**EXERCISE REQUIREMENTS**
Return only the lines of the listing below that run from the line with "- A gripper" through the line with "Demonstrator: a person", both ends included, exactly as written.

**COLLECTED MATERIAL**
▬▬▬

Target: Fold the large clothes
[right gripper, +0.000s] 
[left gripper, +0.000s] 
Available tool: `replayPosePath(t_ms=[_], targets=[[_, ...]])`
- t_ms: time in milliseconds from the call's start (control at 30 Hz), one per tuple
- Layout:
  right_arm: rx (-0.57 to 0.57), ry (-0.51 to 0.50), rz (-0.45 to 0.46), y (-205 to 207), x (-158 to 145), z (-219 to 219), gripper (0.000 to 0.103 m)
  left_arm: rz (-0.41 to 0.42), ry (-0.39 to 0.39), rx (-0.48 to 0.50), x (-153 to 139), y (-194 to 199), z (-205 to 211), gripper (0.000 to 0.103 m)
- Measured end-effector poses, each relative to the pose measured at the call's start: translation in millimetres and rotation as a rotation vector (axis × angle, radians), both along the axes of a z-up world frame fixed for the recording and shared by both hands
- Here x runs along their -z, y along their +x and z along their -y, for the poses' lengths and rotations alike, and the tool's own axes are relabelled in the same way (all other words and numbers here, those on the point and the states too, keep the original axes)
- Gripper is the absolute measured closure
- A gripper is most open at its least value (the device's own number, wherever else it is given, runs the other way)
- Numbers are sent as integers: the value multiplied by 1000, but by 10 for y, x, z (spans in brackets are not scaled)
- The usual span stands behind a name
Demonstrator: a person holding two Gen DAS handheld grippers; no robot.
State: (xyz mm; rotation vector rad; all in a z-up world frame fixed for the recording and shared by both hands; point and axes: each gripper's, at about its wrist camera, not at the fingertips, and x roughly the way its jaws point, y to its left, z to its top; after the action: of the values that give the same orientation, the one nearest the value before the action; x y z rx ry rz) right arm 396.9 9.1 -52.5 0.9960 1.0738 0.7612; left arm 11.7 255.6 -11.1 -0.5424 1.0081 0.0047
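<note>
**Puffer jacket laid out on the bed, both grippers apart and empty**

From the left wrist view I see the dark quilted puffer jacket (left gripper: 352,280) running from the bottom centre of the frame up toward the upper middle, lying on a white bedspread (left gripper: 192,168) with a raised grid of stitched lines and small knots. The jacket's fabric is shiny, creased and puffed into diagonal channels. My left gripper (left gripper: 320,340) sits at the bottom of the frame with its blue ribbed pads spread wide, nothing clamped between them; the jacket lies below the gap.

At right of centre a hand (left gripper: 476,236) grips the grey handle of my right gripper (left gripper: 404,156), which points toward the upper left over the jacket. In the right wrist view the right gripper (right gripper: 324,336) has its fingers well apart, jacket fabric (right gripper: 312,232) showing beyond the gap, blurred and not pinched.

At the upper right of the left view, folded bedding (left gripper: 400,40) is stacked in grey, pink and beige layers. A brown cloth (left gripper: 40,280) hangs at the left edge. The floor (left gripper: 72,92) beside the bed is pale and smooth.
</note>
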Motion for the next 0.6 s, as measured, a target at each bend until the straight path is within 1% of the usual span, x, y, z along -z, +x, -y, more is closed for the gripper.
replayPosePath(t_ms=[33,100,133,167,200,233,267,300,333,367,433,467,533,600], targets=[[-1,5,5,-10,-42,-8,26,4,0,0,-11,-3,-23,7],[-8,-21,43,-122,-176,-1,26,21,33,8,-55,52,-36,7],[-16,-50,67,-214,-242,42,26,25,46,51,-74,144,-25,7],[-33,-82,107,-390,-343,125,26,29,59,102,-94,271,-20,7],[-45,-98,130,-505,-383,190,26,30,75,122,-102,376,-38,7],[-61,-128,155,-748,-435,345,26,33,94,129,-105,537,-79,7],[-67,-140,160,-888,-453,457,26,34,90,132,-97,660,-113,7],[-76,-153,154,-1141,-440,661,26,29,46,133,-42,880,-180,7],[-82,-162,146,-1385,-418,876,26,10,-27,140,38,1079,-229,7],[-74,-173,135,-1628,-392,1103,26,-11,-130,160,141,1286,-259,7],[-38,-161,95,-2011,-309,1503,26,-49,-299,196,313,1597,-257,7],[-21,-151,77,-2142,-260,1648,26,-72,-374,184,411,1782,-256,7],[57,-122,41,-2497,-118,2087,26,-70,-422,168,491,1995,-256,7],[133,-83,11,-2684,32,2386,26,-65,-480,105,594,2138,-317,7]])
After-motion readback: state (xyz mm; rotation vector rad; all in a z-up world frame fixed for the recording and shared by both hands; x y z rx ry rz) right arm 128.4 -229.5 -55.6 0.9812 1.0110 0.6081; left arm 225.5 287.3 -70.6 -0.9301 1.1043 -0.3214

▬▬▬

**REPLY**
- A gripper is most open at its least value (the device's own number, wherever else it is given, runs the other way)
- Numbers are sent as integers: the value multiplied by 1000, but by 10 for y, x, z (spans in brackets are not scaled)
- The usual span stands behind a name
Demonstrator: a person holding two Gen DAS handheld grippers; no robot.

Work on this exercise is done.